Des chiffres du Bureau national des statistiques du Royaume-Uni, cités par le Financial Times, indiquent que 50 000 chauffeurs ont profité de l’occasion pour prendre leur retraite. Sur les 300 000 chauffeurs de camion britanniques, 40 000 venaient de l’Europe continentale, et la moitié d’entre eux sont repartis dans leur pays.

Certains sont revenus depuis que les mesures sanitaires ont été assouplies, mais les règles post-Brexit qui s’appliquent en matière d’immigration font en sorte que l’embauche de travailleurs européens est plus compliquée qu’avant le divorce. Le résultat, c’est qu’il manquerait actuellement près de 100 000 chauffeurs dans le pays.

L’impact de cette pénurie ne se fait pas sentir seulement dans les magasins. Toute l’économie du Royaume-Uni en souffre. Comme les autoroutes permettent de circuler dans les deux sens, les exportations des insulaires vers le continent en subissent le contrecoup.

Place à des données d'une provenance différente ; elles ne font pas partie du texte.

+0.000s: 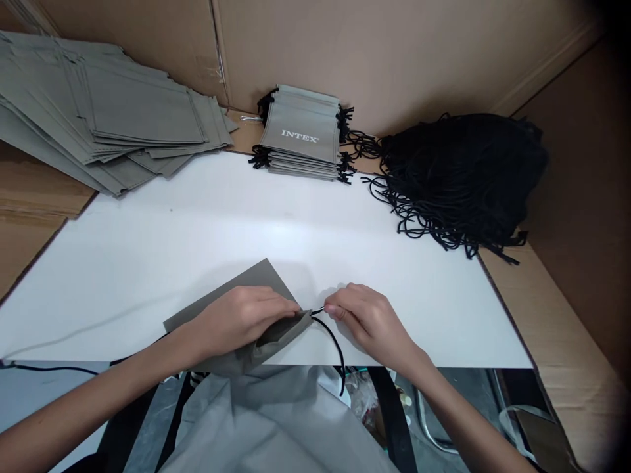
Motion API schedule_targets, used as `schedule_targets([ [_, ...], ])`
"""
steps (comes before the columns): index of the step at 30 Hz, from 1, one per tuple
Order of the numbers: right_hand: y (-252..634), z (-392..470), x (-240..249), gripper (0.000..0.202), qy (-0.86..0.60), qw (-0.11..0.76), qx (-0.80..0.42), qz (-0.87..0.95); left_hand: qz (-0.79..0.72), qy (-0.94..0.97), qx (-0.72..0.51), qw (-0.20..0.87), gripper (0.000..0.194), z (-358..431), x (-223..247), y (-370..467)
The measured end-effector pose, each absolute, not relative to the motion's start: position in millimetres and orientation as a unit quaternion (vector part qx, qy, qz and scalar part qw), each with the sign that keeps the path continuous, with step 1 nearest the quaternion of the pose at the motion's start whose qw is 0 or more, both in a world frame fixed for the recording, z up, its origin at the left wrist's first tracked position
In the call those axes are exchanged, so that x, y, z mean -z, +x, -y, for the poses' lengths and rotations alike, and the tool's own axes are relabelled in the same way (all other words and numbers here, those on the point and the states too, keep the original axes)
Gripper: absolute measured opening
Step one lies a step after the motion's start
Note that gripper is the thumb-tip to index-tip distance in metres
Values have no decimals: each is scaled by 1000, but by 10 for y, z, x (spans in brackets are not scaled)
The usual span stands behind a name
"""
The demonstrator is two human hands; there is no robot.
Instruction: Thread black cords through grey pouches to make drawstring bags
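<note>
A grey fabric pouch (231, 282) lies at the front edge of the white table, its mouth partly gaping. My left hand (249, 315) is closed on the pouch, fingertips near its right corner. Out of that corner comes a black cord (335, 341), whose loose end curves down past the table edge. A thin metal tool (319, 309) sticks out at the same corner, with black cord beside it. My right hand (362, 318) pinches the tool's outer end between thumb and forefinger, just right of the pouch.
Flat grey pouches (142, 105) are piled at the back left. Pouches marked INTEX (300, 128) with black cords are stacked at the back middle. A black cord heap (463, 171) sits at the back right. Cardboard walls (345, 52) surround the white table (197, 223).
</note>
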State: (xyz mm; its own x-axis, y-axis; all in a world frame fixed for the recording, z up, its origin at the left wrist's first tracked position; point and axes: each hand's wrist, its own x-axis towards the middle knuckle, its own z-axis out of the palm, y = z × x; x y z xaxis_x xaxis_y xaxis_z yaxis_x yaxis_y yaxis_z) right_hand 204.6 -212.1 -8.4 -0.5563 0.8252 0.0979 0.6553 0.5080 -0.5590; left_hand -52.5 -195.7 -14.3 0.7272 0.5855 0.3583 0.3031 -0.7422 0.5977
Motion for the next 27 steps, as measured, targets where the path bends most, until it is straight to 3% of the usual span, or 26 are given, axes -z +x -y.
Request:
schedule_targets([
  [9,2140,2244,64,27,-560,244,-277,742,-352,862,-356,80,18,1842,98,-522],
  [19,2490,2510,138,28,-669,294,-277,624,-465,799,-331,188,35,1811,12,-814],
  [27,2531,2506,106,28,-667,275,-284,631,-381,838,-381,86,18,1787,20,-738],
])
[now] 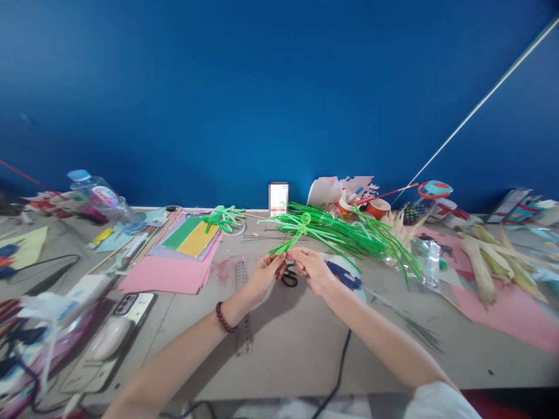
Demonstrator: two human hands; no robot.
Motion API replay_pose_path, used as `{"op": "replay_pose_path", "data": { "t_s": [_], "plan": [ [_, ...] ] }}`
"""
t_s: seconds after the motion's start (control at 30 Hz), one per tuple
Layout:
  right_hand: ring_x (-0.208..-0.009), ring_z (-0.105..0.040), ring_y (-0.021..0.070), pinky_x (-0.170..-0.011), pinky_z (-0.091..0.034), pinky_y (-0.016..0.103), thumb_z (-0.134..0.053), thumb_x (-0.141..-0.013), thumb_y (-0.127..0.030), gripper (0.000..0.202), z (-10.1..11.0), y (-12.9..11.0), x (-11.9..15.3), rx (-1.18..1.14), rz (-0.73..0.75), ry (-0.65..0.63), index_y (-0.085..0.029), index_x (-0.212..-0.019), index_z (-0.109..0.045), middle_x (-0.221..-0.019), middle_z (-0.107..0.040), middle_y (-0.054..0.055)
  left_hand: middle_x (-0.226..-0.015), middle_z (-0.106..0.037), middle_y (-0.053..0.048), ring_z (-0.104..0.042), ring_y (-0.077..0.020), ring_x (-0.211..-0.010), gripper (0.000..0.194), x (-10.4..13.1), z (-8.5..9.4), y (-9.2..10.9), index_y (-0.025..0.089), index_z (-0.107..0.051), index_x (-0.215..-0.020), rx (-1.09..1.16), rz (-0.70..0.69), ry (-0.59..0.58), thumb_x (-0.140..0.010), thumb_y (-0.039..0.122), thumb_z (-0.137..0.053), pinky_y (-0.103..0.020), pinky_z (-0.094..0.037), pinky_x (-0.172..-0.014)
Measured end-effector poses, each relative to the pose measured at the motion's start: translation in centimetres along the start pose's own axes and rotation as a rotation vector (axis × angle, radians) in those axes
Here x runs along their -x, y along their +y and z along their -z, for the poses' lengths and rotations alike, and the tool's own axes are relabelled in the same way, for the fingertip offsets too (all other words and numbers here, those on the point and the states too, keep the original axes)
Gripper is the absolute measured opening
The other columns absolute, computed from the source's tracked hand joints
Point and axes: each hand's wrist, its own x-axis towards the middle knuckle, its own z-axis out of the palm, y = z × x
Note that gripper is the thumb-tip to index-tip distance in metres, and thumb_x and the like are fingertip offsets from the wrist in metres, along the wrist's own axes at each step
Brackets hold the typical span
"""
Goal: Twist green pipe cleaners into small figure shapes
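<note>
My left hand (266,272) and my right hand (312,270) meet over the middle of the table, fingertips almost touching. Both are closed in a pinch on a green pipe cleaner (297,234), whose twisted stem rises above the fingers to a small loop. Just beneath the hands show the black handles of a pair of scissors (290,279), partly covered by them. A blue glue gun (345,274) lies right of my right hand. Behind it is a bundle of green pipe cleaners (349,233). To the left of my left hand is a clear ruler (241,285).
At left are pink paper sheets (163,274), a green and yellow pack (192,235), a shaped green pipe-cleaner piece (223,218), a phone (138,302) and a plastic bottle (105,195). Dried husks (483,267) lie at right. A black cable (340,366) crosses the front edge.
</note>
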Motion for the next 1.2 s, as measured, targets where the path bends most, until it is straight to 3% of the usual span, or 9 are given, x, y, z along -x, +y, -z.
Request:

L’Allemagne, principal partenaire commercial du Royaume-Uni, rapporte une baisse de 11 % de ses importations depuis le début de l’année. Pour certains produits frappés de règles sanitaires strictes, comme le fromage et les produits agricoles, la baisse des exportations du Royaume-Uni vers l’Allemagne atteint 80 %.

L’Allemagne est encore le principal partenaire commercial du Royaume-Uni, devant la Chine et les États-Unis. Mais pour la première économie d’Europe, le Royaume-Uni est un pays parmi d’autres, qui ne compte même plus depuis cette année parmi ses dix plus importants partenaires commerciaux.

Les récents chiffres sur les échanges commerciaux indiquent que l’Europe commence à réorganiser ses activités commerciales en se passant des Anglais.